What is required — Among the lines of this material, find those holding the word "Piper" and report how many there are, with nothing added.

Data for analysis —
═══

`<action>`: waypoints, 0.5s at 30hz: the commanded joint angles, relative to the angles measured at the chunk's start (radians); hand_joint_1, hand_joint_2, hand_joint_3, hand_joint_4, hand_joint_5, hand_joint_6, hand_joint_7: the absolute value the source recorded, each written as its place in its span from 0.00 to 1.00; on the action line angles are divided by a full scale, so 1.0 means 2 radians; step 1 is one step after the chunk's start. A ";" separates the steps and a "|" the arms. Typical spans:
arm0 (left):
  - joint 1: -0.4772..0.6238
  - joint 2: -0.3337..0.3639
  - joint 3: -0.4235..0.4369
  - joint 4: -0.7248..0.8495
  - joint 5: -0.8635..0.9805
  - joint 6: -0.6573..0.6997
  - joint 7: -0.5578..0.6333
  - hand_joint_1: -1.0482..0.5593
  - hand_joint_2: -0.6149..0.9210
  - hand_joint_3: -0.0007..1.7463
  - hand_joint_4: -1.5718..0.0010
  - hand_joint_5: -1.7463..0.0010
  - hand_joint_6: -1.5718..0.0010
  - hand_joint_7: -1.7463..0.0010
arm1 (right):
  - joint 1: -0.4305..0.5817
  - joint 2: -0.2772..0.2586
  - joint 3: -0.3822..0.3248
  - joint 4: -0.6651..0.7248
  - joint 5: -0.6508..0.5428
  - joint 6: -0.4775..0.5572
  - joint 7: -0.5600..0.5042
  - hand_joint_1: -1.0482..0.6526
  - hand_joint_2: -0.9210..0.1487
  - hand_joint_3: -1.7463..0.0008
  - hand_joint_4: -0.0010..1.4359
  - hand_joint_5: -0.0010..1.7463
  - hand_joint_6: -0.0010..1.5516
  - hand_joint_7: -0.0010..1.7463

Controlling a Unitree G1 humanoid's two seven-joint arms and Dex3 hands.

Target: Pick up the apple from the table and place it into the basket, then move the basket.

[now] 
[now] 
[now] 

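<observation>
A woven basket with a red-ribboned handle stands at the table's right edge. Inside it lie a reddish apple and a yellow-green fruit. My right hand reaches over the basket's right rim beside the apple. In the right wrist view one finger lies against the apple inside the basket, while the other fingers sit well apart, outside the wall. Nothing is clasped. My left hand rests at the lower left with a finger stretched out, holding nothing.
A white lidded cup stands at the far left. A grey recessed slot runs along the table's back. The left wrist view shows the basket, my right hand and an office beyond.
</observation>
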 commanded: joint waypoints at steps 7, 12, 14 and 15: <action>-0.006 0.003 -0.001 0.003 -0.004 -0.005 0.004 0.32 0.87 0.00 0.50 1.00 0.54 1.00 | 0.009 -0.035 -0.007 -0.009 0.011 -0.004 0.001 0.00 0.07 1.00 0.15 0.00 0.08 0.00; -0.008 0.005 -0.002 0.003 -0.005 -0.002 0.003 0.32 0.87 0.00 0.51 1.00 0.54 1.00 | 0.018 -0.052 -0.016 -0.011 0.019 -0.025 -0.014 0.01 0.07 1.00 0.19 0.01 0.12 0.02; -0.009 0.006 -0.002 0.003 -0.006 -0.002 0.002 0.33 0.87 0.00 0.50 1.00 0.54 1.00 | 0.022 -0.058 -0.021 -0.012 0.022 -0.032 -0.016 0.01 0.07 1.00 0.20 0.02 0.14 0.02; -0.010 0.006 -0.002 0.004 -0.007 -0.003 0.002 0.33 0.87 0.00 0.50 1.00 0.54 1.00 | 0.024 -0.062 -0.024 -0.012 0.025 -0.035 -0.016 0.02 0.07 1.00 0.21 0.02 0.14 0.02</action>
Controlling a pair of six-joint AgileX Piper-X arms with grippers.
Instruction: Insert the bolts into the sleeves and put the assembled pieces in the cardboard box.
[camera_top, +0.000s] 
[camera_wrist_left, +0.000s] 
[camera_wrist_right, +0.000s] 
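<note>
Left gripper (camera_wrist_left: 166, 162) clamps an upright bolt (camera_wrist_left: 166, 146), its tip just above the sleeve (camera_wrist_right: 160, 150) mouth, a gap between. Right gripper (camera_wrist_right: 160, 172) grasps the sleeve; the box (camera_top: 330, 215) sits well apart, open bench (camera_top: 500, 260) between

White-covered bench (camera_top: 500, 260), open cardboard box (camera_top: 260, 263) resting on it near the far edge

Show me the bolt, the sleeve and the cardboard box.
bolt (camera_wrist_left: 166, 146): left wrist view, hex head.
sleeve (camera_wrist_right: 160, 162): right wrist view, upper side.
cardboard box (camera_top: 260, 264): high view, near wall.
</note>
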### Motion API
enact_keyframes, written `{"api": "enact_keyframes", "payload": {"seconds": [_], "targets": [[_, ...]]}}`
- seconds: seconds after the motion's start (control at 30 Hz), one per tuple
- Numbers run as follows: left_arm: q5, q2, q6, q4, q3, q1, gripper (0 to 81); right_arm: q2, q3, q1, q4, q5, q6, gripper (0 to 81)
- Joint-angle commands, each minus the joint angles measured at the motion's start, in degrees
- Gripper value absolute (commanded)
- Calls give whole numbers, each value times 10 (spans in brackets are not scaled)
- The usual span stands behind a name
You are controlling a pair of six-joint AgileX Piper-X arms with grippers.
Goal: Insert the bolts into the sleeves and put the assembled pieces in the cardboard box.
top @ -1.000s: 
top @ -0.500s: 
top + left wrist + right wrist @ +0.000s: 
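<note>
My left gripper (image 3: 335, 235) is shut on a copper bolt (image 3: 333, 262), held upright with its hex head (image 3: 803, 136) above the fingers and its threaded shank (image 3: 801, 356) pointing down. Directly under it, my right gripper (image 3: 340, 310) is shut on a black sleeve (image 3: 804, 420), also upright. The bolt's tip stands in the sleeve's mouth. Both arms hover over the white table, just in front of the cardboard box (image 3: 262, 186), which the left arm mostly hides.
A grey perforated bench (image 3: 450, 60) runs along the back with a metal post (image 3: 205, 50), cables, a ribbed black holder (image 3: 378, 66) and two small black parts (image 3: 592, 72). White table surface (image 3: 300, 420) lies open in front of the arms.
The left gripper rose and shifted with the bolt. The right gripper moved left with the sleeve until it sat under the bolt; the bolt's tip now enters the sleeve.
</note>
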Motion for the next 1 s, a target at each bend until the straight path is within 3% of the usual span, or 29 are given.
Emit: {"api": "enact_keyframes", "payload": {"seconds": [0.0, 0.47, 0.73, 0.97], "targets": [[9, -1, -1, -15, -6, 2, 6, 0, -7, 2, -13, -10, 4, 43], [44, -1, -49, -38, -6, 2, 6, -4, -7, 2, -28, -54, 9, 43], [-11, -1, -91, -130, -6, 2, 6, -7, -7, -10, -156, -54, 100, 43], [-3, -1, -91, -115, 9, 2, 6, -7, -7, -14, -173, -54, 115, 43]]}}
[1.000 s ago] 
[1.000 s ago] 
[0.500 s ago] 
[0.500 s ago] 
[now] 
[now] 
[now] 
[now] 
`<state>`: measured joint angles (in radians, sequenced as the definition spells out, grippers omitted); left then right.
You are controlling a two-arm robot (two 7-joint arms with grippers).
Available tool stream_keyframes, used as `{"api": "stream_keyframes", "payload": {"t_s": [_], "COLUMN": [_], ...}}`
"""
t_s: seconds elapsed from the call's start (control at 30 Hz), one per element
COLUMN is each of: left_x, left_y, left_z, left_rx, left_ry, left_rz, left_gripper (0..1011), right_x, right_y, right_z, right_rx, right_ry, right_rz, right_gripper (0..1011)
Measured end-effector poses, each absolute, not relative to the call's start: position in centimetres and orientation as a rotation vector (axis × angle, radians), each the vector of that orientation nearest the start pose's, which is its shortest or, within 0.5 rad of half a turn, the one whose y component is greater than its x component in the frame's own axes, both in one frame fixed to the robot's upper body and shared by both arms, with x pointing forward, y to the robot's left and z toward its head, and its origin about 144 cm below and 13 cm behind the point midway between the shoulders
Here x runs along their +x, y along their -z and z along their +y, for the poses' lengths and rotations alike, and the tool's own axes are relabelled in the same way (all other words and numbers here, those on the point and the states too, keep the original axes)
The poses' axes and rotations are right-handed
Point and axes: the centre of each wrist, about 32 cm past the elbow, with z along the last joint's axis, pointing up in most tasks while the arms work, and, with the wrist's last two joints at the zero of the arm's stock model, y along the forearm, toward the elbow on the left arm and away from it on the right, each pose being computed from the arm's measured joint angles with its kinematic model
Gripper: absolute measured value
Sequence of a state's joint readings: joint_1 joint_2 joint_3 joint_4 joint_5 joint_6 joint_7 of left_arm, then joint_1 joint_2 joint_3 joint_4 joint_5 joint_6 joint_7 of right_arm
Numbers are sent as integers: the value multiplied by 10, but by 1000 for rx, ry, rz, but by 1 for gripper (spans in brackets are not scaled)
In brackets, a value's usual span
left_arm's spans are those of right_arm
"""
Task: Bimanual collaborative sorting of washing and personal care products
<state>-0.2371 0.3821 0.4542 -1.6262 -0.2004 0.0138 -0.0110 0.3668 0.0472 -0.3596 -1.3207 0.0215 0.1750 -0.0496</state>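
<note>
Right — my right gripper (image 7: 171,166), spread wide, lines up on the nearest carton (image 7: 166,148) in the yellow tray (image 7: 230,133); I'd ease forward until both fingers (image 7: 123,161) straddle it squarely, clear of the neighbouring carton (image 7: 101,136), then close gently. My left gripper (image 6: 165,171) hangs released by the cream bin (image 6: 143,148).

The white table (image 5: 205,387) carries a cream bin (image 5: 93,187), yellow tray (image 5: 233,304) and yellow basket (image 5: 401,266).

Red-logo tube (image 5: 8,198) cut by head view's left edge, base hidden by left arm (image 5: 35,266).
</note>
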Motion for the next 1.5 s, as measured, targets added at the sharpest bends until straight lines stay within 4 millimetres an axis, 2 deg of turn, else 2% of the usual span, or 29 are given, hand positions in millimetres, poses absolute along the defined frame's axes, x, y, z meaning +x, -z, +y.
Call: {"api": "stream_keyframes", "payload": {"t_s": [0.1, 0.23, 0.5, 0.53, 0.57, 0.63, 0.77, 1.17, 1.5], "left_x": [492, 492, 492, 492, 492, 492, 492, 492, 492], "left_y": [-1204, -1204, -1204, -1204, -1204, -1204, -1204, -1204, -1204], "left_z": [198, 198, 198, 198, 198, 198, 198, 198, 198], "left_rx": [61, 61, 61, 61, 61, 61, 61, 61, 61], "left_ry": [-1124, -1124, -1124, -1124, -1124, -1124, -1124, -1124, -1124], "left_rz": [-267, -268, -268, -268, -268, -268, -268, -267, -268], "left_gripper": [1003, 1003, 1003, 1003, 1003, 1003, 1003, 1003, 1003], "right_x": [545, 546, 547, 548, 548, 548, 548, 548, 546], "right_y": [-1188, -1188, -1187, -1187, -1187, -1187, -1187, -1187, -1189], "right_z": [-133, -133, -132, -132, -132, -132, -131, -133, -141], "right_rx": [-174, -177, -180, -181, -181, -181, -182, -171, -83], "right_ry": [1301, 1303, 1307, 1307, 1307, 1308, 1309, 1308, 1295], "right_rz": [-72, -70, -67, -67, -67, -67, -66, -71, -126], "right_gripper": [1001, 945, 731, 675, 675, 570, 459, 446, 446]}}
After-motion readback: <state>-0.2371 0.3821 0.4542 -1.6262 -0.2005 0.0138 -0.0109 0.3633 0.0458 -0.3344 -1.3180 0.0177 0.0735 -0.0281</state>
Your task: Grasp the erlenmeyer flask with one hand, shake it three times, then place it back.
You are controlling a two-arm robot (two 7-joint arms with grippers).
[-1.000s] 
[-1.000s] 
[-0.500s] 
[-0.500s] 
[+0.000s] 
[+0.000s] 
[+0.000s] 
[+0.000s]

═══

Answer to the problem — 2